Say What You Mean and Mean What You Say

by Laura Kronen on March 30, 2012

say what you mean and mean what you say

Two cliche phrases, but believe in them and follow them and you will create inner peace.

Say What You Mean:

Have you found yourself making up excuses to avoid dealing with what might be an uncomfortable situation?

For example, your friend asks you to some social event. You don’t really want to go, but make up an excuse that “one of your kids are sick” just so you can avoid the event or spending time with your friend for some reason. Or, someone asks you for a favor that you do not wish to help out with, but you feel guilty for rejecting her, so you either avoid that person’s emails or phone calls, or create an excuse that isn’t really true.

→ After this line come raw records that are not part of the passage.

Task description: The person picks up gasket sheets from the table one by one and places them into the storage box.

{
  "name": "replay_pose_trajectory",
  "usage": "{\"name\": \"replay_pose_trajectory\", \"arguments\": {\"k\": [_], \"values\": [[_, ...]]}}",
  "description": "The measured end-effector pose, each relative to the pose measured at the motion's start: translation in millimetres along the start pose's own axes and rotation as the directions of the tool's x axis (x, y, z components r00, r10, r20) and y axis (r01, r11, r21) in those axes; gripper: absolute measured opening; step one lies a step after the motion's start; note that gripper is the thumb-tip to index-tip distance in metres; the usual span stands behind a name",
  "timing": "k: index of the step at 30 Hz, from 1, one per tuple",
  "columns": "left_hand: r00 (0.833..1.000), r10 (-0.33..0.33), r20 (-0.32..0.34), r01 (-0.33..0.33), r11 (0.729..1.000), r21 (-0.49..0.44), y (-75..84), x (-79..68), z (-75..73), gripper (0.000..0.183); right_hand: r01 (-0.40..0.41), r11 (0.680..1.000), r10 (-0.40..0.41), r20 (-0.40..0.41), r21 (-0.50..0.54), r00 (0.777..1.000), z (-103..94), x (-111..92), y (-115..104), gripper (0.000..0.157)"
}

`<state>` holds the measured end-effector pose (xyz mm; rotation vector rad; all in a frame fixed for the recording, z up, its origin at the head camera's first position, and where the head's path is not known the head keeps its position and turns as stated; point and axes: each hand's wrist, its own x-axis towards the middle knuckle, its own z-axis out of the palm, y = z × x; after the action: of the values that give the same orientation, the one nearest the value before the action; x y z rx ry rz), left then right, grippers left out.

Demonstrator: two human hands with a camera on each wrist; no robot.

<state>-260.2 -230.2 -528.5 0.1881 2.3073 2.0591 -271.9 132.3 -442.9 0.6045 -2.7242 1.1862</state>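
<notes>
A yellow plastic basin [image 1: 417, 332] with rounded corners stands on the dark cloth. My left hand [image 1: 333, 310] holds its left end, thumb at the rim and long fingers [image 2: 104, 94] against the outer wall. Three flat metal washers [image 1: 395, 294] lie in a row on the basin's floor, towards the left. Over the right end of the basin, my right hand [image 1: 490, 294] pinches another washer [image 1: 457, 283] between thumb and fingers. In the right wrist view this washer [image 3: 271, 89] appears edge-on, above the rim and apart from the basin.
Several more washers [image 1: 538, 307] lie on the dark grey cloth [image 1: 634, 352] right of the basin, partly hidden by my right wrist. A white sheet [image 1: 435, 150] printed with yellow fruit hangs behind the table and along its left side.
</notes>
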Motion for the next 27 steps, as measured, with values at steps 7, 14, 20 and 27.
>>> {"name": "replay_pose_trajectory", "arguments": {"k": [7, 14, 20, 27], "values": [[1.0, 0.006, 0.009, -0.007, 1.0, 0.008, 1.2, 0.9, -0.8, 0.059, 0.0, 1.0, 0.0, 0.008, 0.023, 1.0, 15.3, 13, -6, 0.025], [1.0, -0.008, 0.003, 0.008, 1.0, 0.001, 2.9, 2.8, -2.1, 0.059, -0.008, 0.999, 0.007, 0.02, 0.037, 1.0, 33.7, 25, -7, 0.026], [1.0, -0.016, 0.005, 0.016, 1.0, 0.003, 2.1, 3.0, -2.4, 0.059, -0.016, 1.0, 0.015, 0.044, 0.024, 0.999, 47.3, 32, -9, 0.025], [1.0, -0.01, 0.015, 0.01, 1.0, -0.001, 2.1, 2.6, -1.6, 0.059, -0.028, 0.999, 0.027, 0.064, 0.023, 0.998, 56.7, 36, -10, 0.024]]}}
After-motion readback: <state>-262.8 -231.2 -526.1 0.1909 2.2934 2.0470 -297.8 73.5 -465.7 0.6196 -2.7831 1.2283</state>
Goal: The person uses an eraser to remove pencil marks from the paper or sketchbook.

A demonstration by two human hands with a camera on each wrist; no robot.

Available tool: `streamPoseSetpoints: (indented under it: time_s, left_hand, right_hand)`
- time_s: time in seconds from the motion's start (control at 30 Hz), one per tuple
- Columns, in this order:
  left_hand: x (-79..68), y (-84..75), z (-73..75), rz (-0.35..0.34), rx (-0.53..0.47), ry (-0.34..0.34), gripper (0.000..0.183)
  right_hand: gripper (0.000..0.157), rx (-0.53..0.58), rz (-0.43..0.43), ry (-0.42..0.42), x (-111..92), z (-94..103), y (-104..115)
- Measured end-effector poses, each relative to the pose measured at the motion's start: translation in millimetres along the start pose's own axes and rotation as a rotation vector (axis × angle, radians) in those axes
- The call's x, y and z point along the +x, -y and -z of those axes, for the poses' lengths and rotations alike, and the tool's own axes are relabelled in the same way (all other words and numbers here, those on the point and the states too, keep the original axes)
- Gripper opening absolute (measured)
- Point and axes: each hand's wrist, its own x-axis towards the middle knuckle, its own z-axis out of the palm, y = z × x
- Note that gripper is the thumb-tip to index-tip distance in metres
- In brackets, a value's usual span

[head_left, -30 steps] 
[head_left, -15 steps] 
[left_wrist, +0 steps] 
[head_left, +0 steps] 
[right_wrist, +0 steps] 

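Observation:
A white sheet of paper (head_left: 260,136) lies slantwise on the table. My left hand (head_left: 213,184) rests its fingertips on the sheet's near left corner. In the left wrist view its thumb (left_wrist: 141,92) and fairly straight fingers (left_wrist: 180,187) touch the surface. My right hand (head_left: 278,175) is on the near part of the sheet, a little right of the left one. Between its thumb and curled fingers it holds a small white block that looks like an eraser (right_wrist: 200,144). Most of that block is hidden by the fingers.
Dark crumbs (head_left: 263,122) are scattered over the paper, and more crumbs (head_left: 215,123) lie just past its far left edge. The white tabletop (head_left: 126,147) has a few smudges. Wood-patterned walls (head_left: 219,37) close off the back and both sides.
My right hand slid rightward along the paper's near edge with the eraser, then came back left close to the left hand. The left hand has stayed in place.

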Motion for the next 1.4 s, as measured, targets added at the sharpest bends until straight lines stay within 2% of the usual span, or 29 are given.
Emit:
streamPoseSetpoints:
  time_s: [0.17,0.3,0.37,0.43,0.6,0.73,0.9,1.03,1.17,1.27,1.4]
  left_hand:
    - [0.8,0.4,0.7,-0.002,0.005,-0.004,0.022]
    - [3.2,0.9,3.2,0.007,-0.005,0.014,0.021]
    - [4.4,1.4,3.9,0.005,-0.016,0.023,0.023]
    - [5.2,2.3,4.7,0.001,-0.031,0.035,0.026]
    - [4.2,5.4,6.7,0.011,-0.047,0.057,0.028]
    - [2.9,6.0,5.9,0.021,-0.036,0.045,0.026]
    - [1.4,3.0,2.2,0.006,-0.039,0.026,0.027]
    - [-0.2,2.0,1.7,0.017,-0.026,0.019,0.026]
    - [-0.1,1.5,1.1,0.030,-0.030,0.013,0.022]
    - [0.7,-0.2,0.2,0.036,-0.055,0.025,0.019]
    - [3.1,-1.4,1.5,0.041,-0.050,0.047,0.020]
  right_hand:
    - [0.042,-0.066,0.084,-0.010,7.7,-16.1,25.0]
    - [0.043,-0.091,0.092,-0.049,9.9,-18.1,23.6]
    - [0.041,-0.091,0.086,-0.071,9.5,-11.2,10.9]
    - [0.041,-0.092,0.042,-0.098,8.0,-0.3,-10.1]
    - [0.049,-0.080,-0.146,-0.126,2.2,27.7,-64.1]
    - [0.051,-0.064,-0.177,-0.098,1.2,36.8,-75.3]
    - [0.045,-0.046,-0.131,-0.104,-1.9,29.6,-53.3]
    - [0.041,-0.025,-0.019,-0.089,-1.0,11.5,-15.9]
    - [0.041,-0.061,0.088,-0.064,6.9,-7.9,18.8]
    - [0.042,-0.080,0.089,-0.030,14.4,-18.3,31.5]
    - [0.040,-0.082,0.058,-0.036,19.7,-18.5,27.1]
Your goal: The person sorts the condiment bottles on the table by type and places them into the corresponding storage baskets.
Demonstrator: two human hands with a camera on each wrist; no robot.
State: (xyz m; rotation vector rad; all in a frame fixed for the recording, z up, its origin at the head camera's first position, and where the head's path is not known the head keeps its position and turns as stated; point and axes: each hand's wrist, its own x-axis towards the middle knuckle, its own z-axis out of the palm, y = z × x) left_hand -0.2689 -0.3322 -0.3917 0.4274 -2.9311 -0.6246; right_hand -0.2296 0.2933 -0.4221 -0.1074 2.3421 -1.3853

It is not that you cannot do something, as your excuse suggests. The truth is that you have chosen not to do something, but the act of creating an excuse or avoiding it initiates a twist in your inner space, and it takes energy to maintain. Instead of stillness and peace, you are now holding onto and thinking about this little lingering white lie.

When you are about to say anything, make a conscious decision to say the absolute truth, or what you actually mean. The absolute truth doesn’t have to be harsh or hurtful, you can do so compassionately and authentically, but firmly. When you own what you say, no one can reject it, even if they don’t like what they hear; because you are telling the truth and you mean it. And then, you never have to worry about being caught in a lie.

Mean What You Say:

Sometimes we say things in passing out of obligation or habit that we don’t mean or intend on following through with. For example, we say, “I love you” to our parents or significant other when we hang up the phone, not because we mean it, but out of habit. The words comes so automatically now, that they start to lose their true meaning.

In another example, we will say, I’ll call you soon, I’ll text you, or Let’s do lunch.  Or, we offer to help, as parting words to a friend, and don’t intend on keeping that statement, but say it because it was easy and made the other person feel good.

We may think that these casual comments are harmless, but we know deep down that they are not true. They become little lies that we internalize, and over time they will develop into a guilty conscience that distracts you away from the present.

Make a conscious commitment to yourself to mean everything that you say, and not to make empty promises that you cannot, or do not intend to fulfill.  Now see how life changes for you.